Required work: If a record holds a picture, omit that picture and copy everything else exactly.

The data:
▽

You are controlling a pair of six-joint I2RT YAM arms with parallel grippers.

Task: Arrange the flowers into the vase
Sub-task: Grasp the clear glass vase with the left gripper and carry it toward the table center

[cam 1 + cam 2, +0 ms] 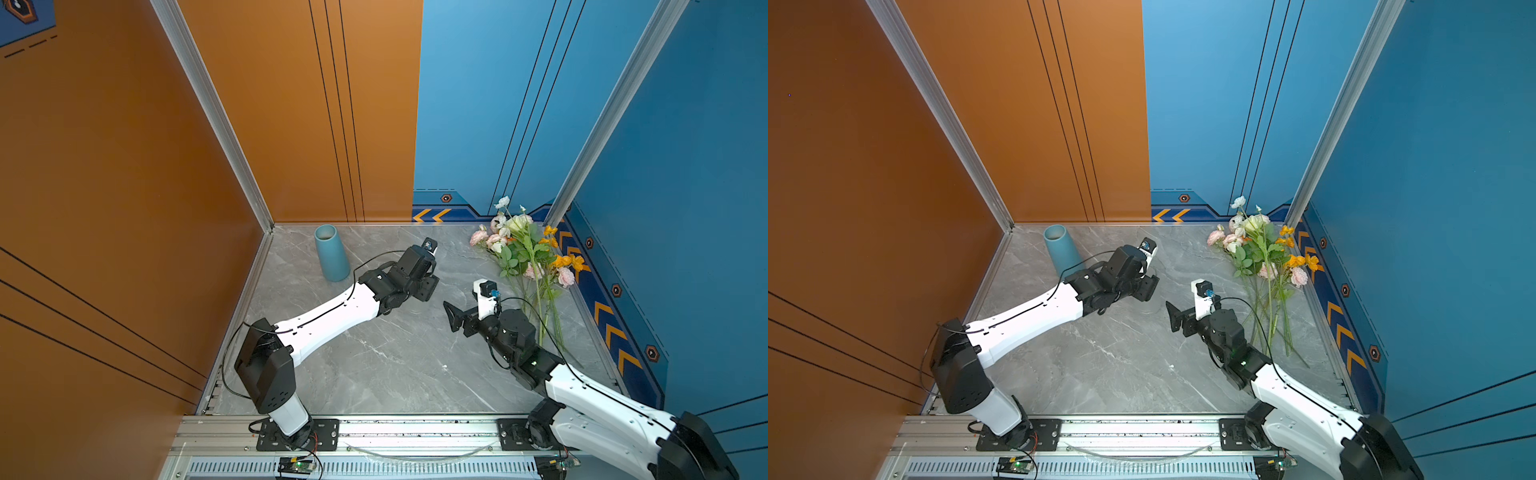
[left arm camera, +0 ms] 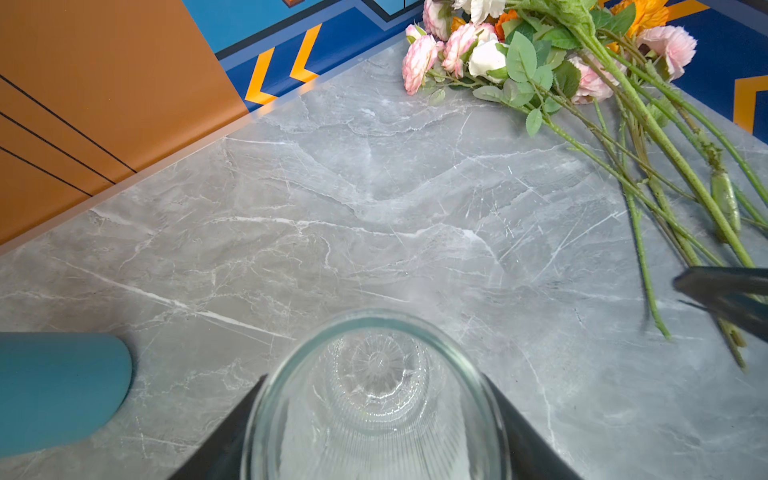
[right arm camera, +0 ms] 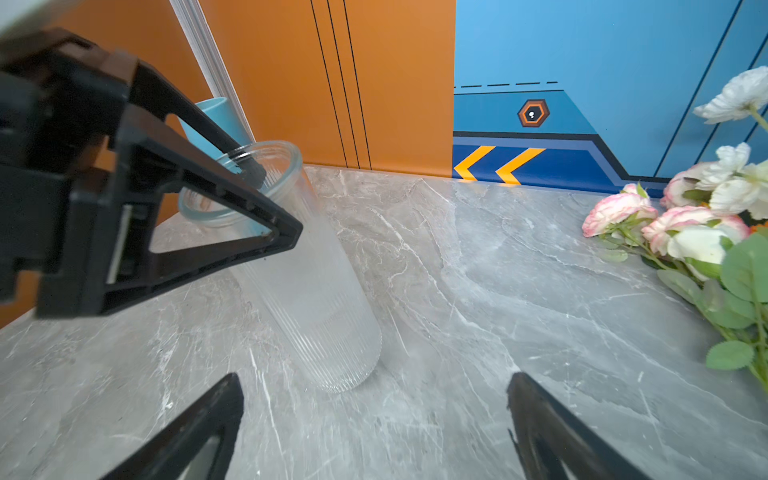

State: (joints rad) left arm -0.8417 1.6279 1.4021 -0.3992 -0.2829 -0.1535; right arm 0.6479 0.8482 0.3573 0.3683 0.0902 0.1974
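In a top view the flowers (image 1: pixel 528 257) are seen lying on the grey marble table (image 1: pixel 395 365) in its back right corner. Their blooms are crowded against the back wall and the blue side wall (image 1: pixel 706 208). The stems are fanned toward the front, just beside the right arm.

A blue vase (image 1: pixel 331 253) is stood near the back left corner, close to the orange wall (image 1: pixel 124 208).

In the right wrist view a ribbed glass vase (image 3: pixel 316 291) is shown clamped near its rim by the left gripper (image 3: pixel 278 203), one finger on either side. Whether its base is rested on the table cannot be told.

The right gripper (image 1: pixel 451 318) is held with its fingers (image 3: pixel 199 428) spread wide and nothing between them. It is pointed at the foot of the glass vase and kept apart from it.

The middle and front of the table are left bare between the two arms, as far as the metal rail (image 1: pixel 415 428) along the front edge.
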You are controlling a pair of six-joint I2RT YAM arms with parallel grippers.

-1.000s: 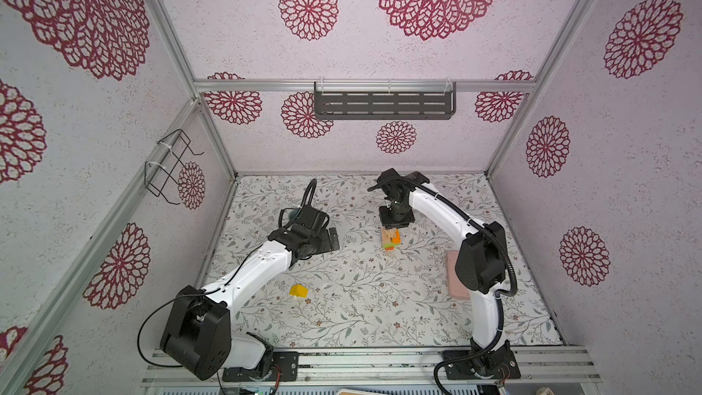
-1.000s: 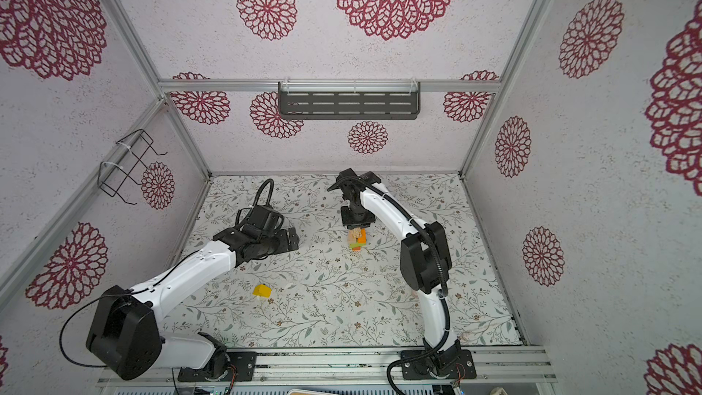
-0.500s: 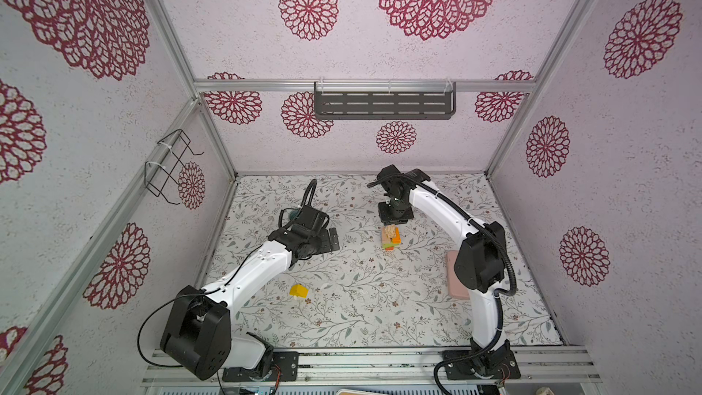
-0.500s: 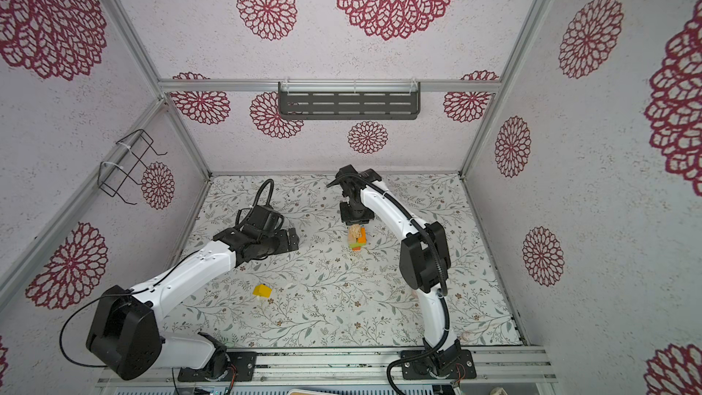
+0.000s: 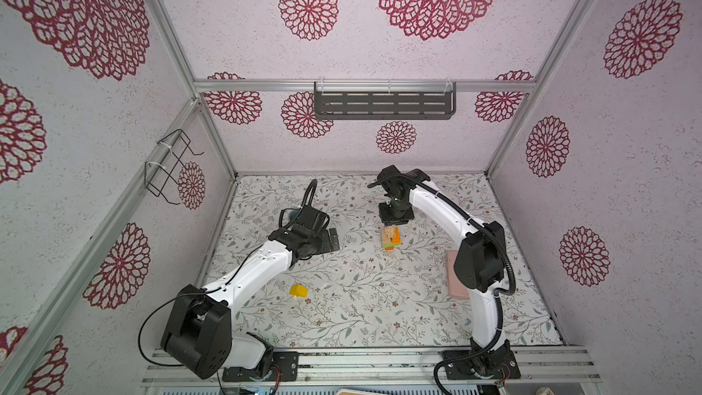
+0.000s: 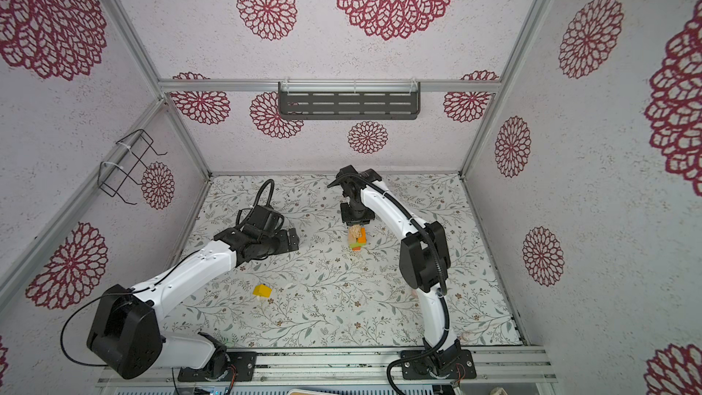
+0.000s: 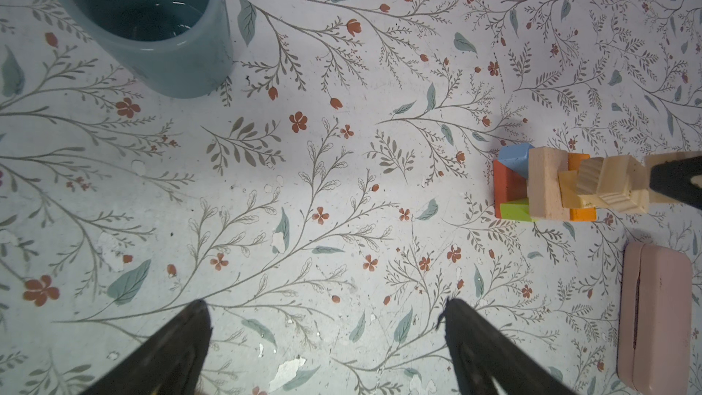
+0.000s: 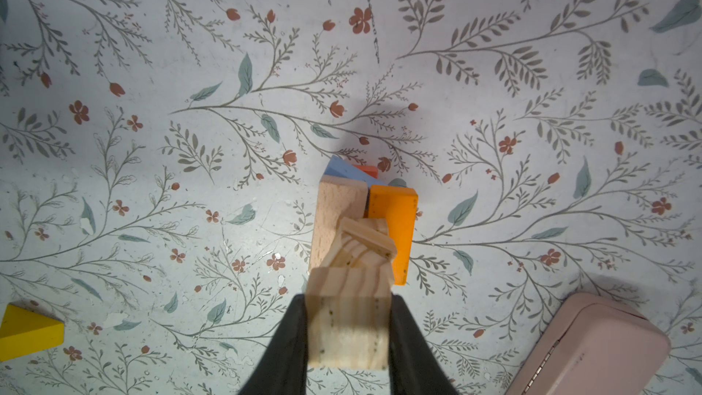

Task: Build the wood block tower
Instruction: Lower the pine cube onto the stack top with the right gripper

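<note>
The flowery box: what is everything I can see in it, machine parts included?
tower: one; red, light blue, green, orange and plain wood; mid-table, towards the back
plain wood block: one; pale; gripped just over the tower's top
yellow block: one; yellow; loose on the table, front left
mug: one; grey-blue; upright, back left
pink slab: one; pink; flat, to the right of the tower
shelf: one; dark grey; back wall
wire rack: one; black; left wall
table: one; floral print; floor of the box
left arm, right arm: two; white and black; rising from the front rail
left pincer: one; black; open, empty
right pincer: one; black; shut on the plain wood block
</note>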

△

Expected answer:
You are controlling a pair of six-joint I2RT YAM arms with parallel grippers.

Task: Arrange the flowers into the vase
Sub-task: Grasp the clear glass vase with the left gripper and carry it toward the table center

[cam 1 + cam 2, +0 ms] 
[left arm camera, +0 ms] 
[right arm camera, +0 ms] 

State: (joints rad) left arm -0.8417 1.6279 1.4021 -0.3992 -0.2829 -0.1535; right arm 0.6479 0.8482 0.3573 0.3683 0.0902 0.1974
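In a top view the flowers (image 1: pixel 528 257) are seen lying on the grey marble table (image 1: pixel 395 365) in its back right corner. Their blooms are crowded against the back wall and the blue side wall (image 1: pixel 706 208). The stems are fanned toward the front, just beside the right arm.

A blue vase (image 1: pixel 331 253) is stood near the back left corner, close to the orange wall (image 1: pixel 124 208).

In the right wrist view a ribbed glass vase (image 3: pixel 316 291) is shown clamped near its rim by the left gripper (image 3: pixel 278 203), one finger on either side. Whether its base is rested on the table cannot be told.

The right gripper (image 1: pixel 451 318) is held with its fingers (image 3: pixel 199 428) spread wide and nothing between them. It is pointed at the foot of the glass vase and kept apart from it.

The middle and front of the table are left bare between the two arms, as far as the metal rail (image 1: pixel 415 428) along the front edge.
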You are controlling a pair of six-joint I2RT YAM arms with parallel grippers.

-1.000s: 
-1.000s: 
-0.500s: 
-0.500s: 
+0.000s: 
+0.000s: 
+0.000s: 
+0.000s: 

Task: Build the wood block tower
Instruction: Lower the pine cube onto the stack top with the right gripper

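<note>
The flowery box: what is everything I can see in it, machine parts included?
tower: one; red, light blue, green, orange and plain wood; mid-table, towards the back
plain wood block: one; pale; gripped just over the tower's top
yellow block: one; yellow; loose on the table, front left
mug: one; grey-blue; upright, back left
pink slab: one; pink; flat, to the right of the tower
shelf: one; dark grey; back wall
wire rack: one; black; left wall
table: one; floral print; floor of the box
left arm, right arm: two; white and black; rising from the front rail
left pincer: one; black; open, empty
right pincer: one; black; shut on the plain wood block
</note>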

With that, the exercise is finished.